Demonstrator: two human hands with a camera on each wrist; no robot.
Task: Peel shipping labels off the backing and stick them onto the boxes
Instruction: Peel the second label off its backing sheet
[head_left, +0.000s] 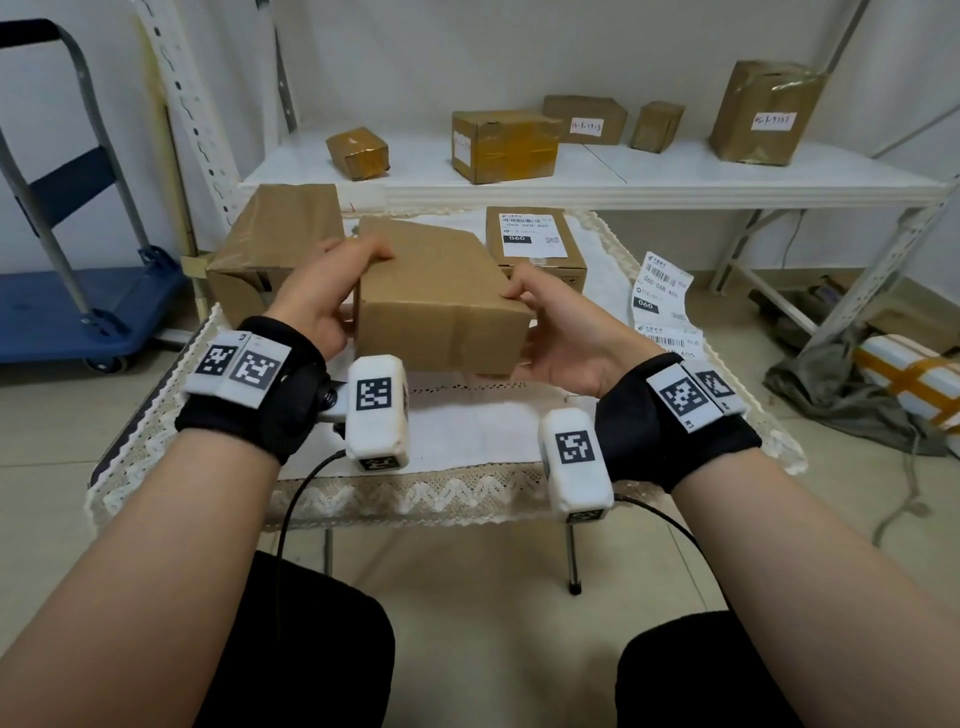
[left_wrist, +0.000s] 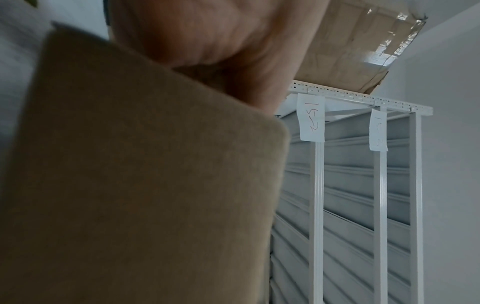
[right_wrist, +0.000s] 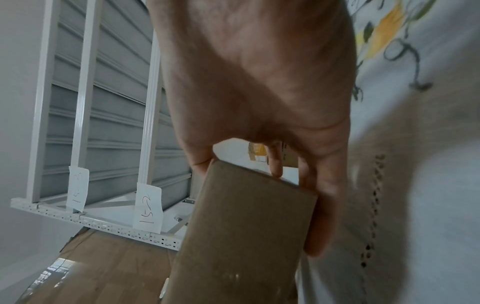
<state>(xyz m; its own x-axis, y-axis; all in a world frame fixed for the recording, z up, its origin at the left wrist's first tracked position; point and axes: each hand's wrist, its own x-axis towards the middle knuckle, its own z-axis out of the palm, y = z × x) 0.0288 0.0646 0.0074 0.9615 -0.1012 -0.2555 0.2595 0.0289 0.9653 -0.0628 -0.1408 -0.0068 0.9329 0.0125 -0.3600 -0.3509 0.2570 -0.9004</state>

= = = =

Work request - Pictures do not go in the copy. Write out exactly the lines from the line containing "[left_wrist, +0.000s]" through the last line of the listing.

Response to this task -
[left_wrist, +0.000s] 
[right_wrist, +0.000s] 
<state>(xyz m; its own x-axis, y-axis; all in a world frame fixed for the recording, z up, its origin at the left wrist's first tracked position; point and axes: each hand's wrist, its own x-axis towards the middle knuckle, its own z-axis out of the palm, y = z × x) 0.0288 0.0646 0.0074 0.9615 -0.1012 -0.2555 0.2595 0.0289 0.9653 -0.0628 -0.1408 -0.0068 0.9329 0.0125 -0.3600 -0.3509 0.2570 -0.9004</state>

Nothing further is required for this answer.